Sep 20, 2016 04:10 AM EDT
Crab Nebula Pictured In Spectacular Composite
NASA discovers the slowest-spinning neutron star after it emits strange bursts of x-rays.
(Photo : NASA/Getty Images)

Astronomers at NASA's Chandra X-ray Observatory have made an exciting new discovery. They've found the slowest-spinning neutron star, all thanks to its unusual bursts of X-rays. So what's so great about this new star?

The extremely dense and magnetized neutron star, also called magnetar, is found at the center of RCW 103. It is a dense cloud of dust which was left over from a supernova that lies approximately 10,700 light-years away. The star, called 1E 161348-5055 or 1E 1613 for short, is truly a unique find as it rotates a thousand times slower compared to other magnetars in existence.

"Observers had previously agreed that 1E 1613 is a neutron star, an extremely dense star created by the supernova that produced RCW 103," explained NASA officials. "However, the regular variation in the X-ray brightness of the source, with a period of about six and a half hours, presented a puzzle."

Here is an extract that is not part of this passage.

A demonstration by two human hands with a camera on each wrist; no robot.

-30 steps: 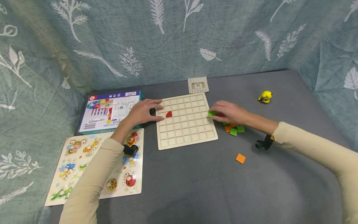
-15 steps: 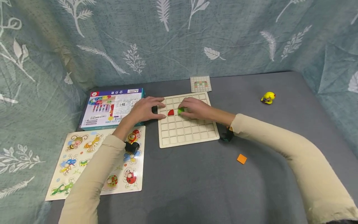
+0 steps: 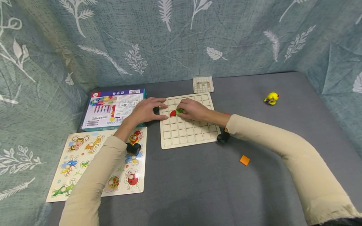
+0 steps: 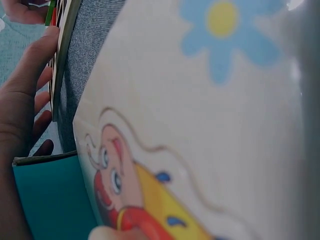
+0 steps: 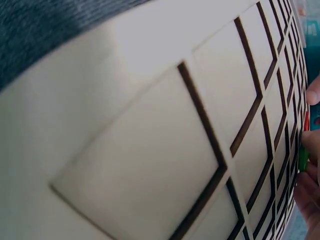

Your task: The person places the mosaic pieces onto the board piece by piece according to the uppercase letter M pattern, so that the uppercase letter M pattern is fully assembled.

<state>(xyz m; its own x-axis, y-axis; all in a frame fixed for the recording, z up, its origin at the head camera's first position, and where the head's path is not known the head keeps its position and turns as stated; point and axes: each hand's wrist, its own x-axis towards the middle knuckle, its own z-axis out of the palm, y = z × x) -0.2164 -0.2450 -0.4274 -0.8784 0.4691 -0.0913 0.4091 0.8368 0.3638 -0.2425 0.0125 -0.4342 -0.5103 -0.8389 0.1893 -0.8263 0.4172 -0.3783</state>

How was it discovered? Researchers from Italy's National Institute of Astrophysics (INAF) first came into contact with the star after they picked up unusual bursts of X-Rays. Antonio D'Aì, the lead of the researchers, had picked up these signals through NASA's Swift telescope.

"Observations with multiple space telescopes have revealed that, while other neutron stars spin multiple times a minute, this object rotates only once about every 6.5 hours -- making it by far the slowest-spinning star in its class discovered to date," stated David Burrows, a professor of astronomy and astrophysics at Penn State. "The data collected by Chandra show that this object has properties of a magnetar -- a type of neutron star with extremely powerful magnetic fields trillions of times as powerful as those of the Sun that can erupt with enormous bursts of energy."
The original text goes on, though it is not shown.